--- Dataset Enclosed Below ---

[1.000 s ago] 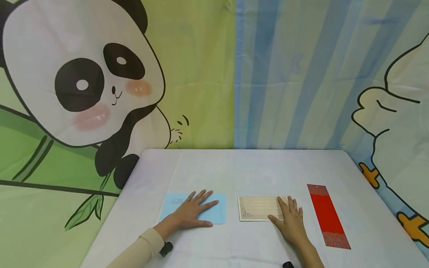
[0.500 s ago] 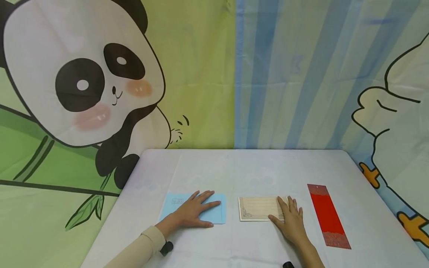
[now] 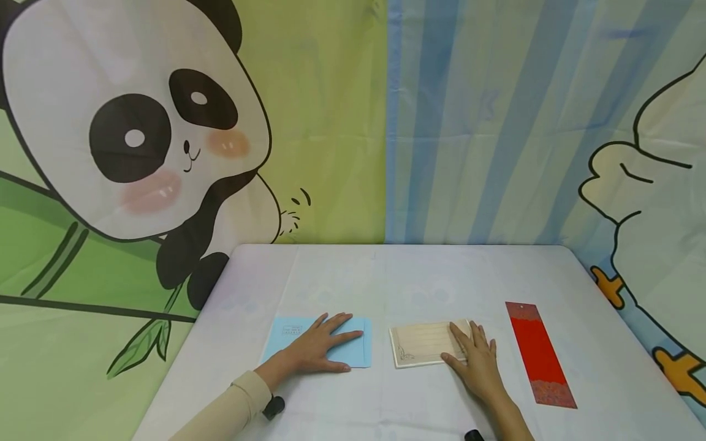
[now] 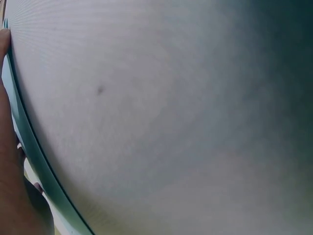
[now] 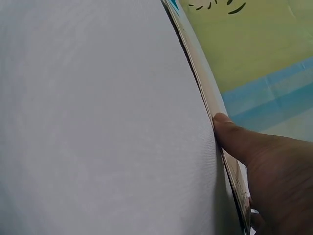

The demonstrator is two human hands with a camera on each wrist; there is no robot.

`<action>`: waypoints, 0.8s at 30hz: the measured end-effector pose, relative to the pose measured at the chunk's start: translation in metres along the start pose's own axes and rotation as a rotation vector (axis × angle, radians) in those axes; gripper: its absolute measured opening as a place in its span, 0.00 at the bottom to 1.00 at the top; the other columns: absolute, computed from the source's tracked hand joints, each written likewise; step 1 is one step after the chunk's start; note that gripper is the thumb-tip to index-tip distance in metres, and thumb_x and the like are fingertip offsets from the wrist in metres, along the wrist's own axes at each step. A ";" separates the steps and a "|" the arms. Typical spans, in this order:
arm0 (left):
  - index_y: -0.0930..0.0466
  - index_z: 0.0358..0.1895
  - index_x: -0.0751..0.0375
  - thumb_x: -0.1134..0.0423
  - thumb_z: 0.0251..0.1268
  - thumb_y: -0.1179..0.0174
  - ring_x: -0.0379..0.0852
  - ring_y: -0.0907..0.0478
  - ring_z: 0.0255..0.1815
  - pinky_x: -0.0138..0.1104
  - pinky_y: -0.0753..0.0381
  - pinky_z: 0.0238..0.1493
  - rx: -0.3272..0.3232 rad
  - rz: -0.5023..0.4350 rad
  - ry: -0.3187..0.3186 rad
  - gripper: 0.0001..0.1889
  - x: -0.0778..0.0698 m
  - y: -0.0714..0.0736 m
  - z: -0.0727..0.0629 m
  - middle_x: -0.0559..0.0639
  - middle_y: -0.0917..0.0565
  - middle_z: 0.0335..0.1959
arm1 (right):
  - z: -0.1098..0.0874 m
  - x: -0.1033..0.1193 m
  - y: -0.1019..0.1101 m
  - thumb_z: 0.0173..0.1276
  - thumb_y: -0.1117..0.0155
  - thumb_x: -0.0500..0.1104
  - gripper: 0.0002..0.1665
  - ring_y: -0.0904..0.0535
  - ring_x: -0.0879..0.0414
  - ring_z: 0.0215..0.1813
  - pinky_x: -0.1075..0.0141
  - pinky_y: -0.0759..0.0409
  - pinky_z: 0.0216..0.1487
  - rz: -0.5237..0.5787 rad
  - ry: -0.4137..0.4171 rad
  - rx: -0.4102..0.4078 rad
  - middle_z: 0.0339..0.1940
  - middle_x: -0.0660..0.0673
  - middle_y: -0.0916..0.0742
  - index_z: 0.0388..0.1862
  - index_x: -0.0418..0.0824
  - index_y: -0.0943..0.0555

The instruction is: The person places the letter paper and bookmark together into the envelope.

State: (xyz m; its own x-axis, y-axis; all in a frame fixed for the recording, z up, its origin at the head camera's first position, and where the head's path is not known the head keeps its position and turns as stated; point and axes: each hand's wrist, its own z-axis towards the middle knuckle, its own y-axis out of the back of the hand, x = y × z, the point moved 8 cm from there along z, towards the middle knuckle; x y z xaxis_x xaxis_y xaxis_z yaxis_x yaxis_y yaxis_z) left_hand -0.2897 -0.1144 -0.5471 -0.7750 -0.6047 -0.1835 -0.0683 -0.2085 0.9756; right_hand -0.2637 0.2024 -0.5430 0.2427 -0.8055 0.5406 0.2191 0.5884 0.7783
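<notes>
A light blue envelope [image 3: 282, 344] with a small printed box lies flat on the table. My left hand [image 3: 314, 349] rests on it, palm down and fingers spread. To the right is a thin stack of cream lined paper [image 3: 421, 344] with a scroll ornament in one corner. My right hand [image 3: 477, 364] lies over its right end, fingers fairly straight and thumb apart. In the right wrist view the thumb [image 5: 232, 129] touches the stack's edge. Only part of the left hand [image 4: 12, 166] shows in the left wrist view, beside the envelope's blue edge.
A long red strip [image 3: 542, 355] with patterned ends lies on the white table [image 3: 380, 282], right of the right hand. Small black pieces sit by both wrists. Behind the table hangs a cloth backdrop [image 3: 320, 122] with a cartoon panda.
The cream paper has turned slightly, its left end shifting a little left and nearer. The right fingers have moved slightly with it. The left hand has slid slightly right over the envelope.
</notes>
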 end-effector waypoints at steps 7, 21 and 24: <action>0.43 0.69 0.32 0.30 0.56 0.51 0.53 0.50 0.71 0.62 0.51 0.62 -0.005 0.011 -0.032 0.36 -0.004 0.001 0.001 0.57 0.46 0.70 | 0.001 0.004 0.002 0.45 0.23 0.46 0.44 0.43 0.27 0.63 0.30 0.50 0.55 0.079 0.058 -0.045 0.64 0.24 0.37 0.63 0.42 0.29; 0.42 0.69 0.33 0.31 0.59 0.53 0.55 0.50 0.70 0.63 0.47 0.59 -0.042 0.098 -0.102 0.34 -0.010 0.001 0.002 0.61 0.46 0.69 | 0.002 0.002 0.007 0.40 0.20 0.43 0.43 0.39 0.32 0.54 0.40 0.34 0.43 0.060 -0.017 -0.084 0.64 0.26 0.36 0.60 0.43 0.26; 0.42 0.69 0.34 0.32 0.60 0.54 0.57 0.49 0.69 0.58 0.47 0.62 -0.053 0.119 -0.127 0.34 -0.011 0.001 0.003 0.62 0.47 0.70 | 0.002 0.002 0.008 0.40 0.20 0.42 0.43 0.39 0.34 0.52 0.44 0.33 0.42 0.054 -0.033 -0.086 0.63 0.26 0.35 0.59 0.44 0.25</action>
State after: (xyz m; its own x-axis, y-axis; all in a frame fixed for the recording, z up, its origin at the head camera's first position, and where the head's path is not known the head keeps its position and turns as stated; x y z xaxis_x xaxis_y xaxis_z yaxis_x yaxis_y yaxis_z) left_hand -0.2832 -0.1058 -0.5439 -0.8491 -0.5261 -0.0472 0.0592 -0.1835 0.9812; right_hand -0.2635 0.2049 -0.5352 0.2254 -0.7736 0.5922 0.2869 0.6336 0.7185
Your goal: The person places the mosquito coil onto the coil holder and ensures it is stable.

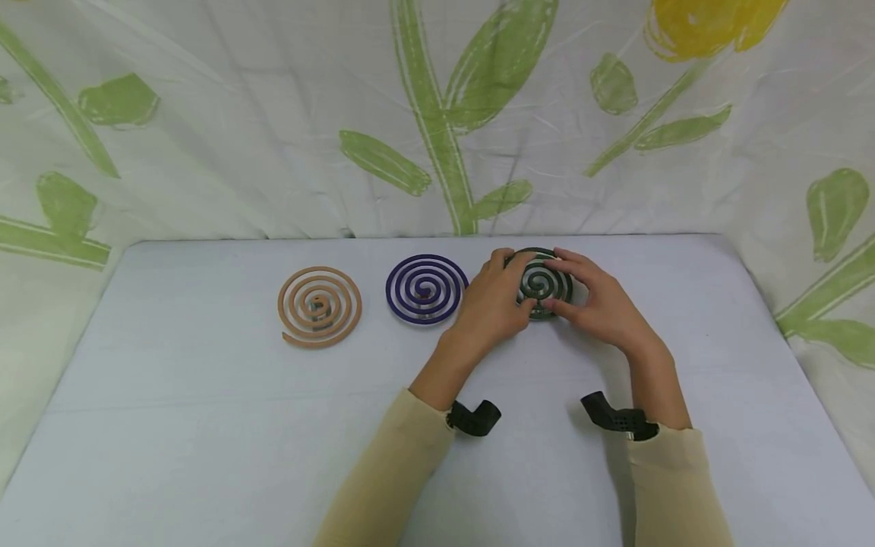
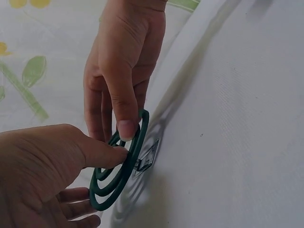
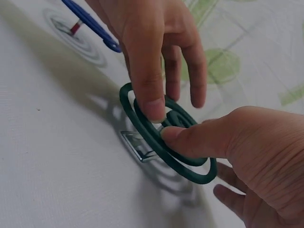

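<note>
A green mosquito coil (image 1: 538,286) lies between my two hands at the back right of the table. My left hand (image 1: 494,296) holds its left side, with the thumb over the rings. From the right, my right hand (image 1: 601,304) grips the opposite side, its thumb near the left thumb. Under the coil, a small metal stand (image 3: 137,145) rests on the white surface, and the coil sits just above it, tilted in the wrist views. The stand's upper part is partly hidden by the coil.
To the left, a dark blue coil (image 1: 425,289) is raised on its own stand (image 3: 74,28), close to my left hand. Farther left is an orange coil (image 1: 320,303) over another stand. A white curtain with painted plants (image 1: 273,137) hangs behind the table's back edge.
</note>
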Demonstrator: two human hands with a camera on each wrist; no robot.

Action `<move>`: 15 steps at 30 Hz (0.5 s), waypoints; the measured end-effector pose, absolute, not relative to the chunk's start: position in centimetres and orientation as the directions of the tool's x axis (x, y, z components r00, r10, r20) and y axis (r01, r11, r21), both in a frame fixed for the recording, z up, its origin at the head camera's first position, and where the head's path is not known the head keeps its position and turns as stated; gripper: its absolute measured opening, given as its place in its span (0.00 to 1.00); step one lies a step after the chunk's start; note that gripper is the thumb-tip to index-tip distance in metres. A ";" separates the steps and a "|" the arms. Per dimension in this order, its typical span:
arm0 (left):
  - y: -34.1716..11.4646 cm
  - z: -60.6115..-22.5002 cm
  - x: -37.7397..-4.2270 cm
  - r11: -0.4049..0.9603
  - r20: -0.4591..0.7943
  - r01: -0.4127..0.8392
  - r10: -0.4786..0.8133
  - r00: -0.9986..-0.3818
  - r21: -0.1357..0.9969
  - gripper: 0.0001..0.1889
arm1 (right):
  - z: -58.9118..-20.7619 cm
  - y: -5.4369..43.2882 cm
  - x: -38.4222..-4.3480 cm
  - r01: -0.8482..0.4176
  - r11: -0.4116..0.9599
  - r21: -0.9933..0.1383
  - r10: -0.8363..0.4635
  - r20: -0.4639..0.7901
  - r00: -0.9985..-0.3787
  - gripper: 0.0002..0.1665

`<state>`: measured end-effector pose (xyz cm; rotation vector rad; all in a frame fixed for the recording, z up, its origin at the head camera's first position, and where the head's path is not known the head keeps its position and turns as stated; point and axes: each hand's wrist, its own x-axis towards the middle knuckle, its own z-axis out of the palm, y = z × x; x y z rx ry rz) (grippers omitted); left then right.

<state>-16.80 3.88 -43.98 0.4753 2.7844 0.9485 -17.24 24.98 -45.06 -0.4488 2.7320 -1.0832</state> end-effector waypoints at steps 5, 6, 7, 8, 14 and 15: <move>4.1 -44.0 -16.9 0.780 -0.067 0.245 0.344 -0.937 0.576 0.35 | -44.8 24.9 -17.1 -0.209 0.700 -0.683 -0.325 -0.044 -0.945 0.36; 4.1 -44.0 -16.9 0.786 -0.068 0.248 0.345 -0.936 0.567 0.34 | -44.8 24.9 -17.1 -0.207 0.701 -0.682 -0.324 -0.045 -0.945 0.36; 4.1 -44.0 -16.9 0.789 -0.069 0.250 0.346 -0.936 0.561 0.33 | -44.7 25.0 -17.1 -0.206 0.703 -0.681 -0.323 -0.047 -0.945 0.35; 4.2 -43.9 -16.9 0.792 -0.069 0.253 0.347 -0.935 0.556 0.33 | -44.7 25.0 -17.1 -0.204 0.704 -0.680 -0.322 -0.049 -0.946 0.35; 4.0 -43.9 -16.8 0.788 -0.059 0.275 0.366 -0.929 0.551 0.34 | -44.6 25.0 -17.1 -0.201 0.689 -0.696 -0.328 -0.052 -0.943 0.35; 4.0 -43.9 -16.8 0.785 -0.059 0.282 0.375 -0.925 0.552 0.35 | -44.6 25.1 -17.0 -0.201 0.684 -0.701 -0.330 -0.052 -0.943 0.35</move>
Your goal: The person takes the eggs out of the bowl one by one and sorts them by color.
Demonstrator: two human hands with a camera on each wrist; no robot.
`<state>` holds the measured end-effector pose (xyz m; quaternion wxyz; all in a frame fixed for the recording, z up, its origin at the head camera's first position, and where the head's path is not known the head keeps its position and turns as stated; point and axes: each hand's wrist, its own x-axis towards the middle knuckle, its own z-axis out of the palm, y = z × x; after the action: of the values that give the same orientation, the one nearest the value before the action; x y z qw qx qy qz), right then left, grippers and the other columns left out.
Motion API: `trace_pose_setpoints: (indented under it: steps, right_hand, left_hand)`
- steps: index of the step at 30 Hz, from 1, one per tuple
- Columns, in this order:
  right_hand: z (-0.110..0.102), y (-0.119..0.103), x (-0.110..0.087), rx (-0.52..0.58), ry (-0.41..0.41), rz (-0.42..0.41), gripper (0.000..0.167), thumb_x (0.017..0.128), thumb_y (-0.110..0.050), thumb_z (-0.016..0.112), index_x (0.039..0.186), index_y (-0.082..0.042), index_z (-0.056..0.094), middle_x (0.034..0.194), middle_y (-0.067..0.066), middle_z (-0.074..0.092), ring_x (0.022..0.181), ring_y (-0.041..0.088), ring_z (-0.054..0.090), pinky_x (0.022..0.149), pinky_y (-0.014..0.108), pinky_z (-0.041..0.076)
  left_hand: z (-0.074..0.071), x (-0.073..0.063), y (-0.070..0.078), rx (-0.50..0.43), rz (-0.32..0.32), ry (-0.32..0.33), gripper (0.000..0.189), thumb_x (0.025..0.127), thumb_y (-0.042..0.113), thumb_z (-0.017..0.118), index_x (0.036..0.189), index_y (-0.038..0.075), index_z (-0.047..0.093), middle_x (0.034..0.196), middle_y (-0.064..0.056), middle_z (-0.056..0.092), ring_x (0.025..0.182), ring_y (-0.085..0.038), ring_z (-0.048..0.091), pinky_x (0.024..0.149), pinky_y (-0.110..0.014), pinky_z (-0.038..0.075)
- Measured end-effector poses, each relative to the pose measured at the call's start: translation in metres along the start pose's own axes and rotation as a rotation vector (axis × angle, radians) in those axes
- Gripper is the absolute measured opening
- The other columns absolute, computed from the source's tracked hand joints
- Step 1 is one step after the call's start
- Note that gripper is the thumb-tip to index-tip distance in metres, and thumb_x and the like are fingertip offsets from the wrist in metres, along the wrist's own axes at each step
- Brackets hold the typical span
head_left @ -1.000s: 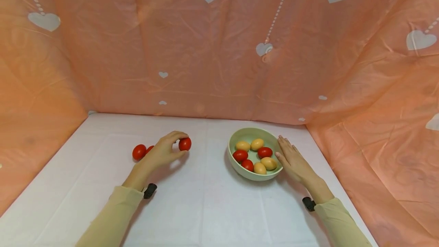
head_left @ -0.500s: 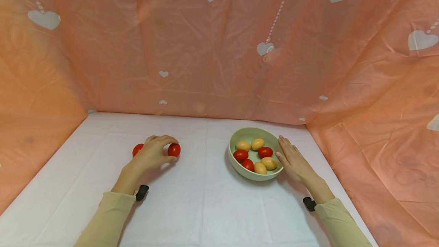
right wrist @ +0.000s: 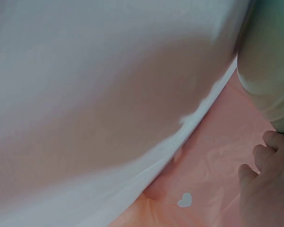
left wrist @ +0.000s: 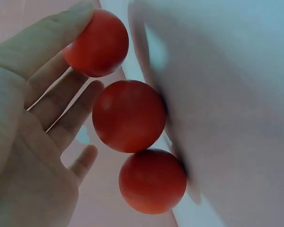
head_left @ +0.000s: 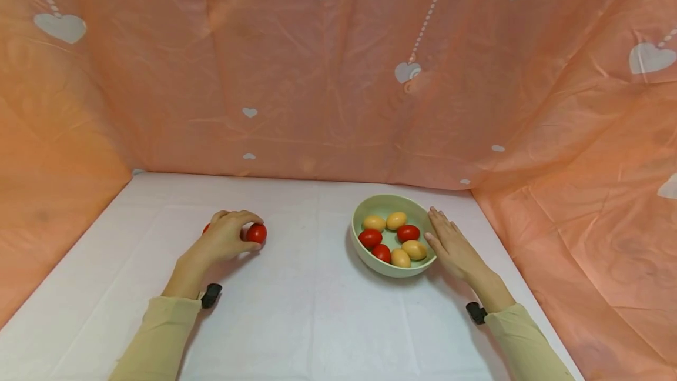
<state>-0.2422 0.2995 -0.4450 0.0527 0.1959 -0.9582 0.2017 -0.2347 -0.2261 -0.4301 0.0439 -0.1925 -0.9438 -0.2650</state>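
Observation:
My left hand (head_left: 222,237) pinches a red cherry tomato (head_left: 257,233) between thumb and fingers on the left half of the table. Whether that tomato touches the cloth cannot be told. Two more red tomatoes, one nearer (left wrist: 128,116) and another (left wrist: 152,181) touching it, rest by the palm in the left wrist view; in the head view the hand mostly hides them. A pale green bowl (head_left: 394,272) stands to the right, holding several red tomatoes (head_left: 408,233) and several yellow ones (head_left: 414,250). With straight fingers, my right hand (head_left: 455,249) rests against the bowl's right rim.
A white cloth (head_left: 317,322) covers the table. Behind it and along both sides hangs an orange-pink curtain (head_left: 317,104) with white hearts, meeting the table's edges. The bowl's outer wall (right wrist: 265,66) shows at the right of the right wrist view.
My left hand has moved left with the tomato, toward the other red tomatoes, and now covers more of them. The right hand and the bowl have stayed in place.

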Motion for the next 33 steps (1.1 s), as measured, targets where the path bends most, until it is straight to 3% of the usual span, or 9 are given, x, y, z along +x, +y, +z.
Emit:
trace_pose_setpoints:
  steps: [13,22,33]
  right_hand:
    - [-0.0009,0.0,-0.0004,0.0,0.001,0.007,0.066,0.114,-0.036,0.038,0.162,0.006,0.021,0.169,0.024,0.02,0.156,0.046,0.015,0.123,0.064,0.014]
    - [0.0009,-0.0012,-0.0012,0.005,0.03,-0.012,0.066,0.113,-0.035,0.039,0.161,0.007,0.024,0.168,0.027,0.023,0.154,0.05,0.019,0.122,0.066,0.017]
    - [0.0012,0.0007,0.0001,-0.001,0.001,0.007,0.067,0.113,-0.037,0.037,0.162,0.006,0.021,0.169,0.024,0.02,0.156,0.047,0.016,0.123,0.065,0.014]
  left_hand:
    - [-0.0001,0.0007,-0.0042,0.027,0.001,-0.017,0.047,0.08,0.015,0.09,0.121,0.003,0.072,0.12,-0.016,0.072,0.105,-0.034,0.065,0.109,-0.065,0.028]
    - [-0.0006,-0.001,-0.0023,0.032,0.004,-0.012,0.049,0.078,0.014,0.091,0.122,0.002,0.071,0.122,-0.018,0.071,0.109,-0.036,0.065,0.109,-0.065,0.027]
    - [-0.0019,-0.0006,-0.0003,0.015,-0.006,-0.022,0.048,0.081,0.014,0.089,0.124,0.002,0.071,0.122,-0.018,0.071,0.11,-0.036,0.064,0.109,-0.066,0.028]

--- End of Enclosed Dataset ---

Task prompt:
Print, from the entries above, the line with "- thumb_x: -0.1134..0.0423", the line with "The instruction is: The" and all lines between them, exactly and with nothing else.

Response below:
  - thumb_x: -0.1134..0.0423
  - thumb_z: 0.0251..0.1268
  - thumb_y: -0.1179..0.0174
  - ring_x: -0.0379..0.0852
  - ring_y: -0.0907..0.0478
  - ring_z: 0.0255..0.1815
  - pinky_x: -0.0138..0.1104
  - pinky_y: -0.0753..0.0381
  - pinky_z: 0.0238..0.1493
  - rx: -0.3272..0.3232 rad
  - rz: -0.5023..0.4350 rad
  - ry: -0.3187..0.3186 rad
  - gripper: 0.0001..0.1889
  - x: -0.0778..0.0698 m
  - y: -0.0714..0.0736 m
  - z: -0.0727..0.0629 m
  - middle_x: -0.0559..0.0639
  - middle_y: -0.0917..0.0565
  - middle_z: 0.0335..0.1959
arm1 (right):
  - z: -0.1098..0.0874 m
  - x: -0.1033..0.1193 m
  - y: -0.1019..0.1101 m
  - thumb_z: 0.0173..0.1276
  - thumb_y: -0.1117..0.0155
  - thumb_x: -0.0500..0.1104
  - gripper: 0.0002..0.1665
  - ring_y: -0.0904..0.0535
  - ring_x: -0.0879..0.0414
  - ring_z: 0.0215..0.1813
  - pinky_x: -0.1075..0.0141
  - pinky_y: -0.0759..0.0409
  - pinky_z: 0.0216..0.1487
  - rz: -0.5237..0.5787 rad
  - ry: -0.4137..0.4171 rad
  - rx: -0.4102..0.4078 rad
  - middle_z: 0.0339..0.1940
  - middle_x: -0.0660..0.0673
  - middle_y: -0.0916..0.0742
  - index_z: 0.0388..0.1862
  - index_x: -0.0418..0.0824
  - index_y: -0.0943..0.0555

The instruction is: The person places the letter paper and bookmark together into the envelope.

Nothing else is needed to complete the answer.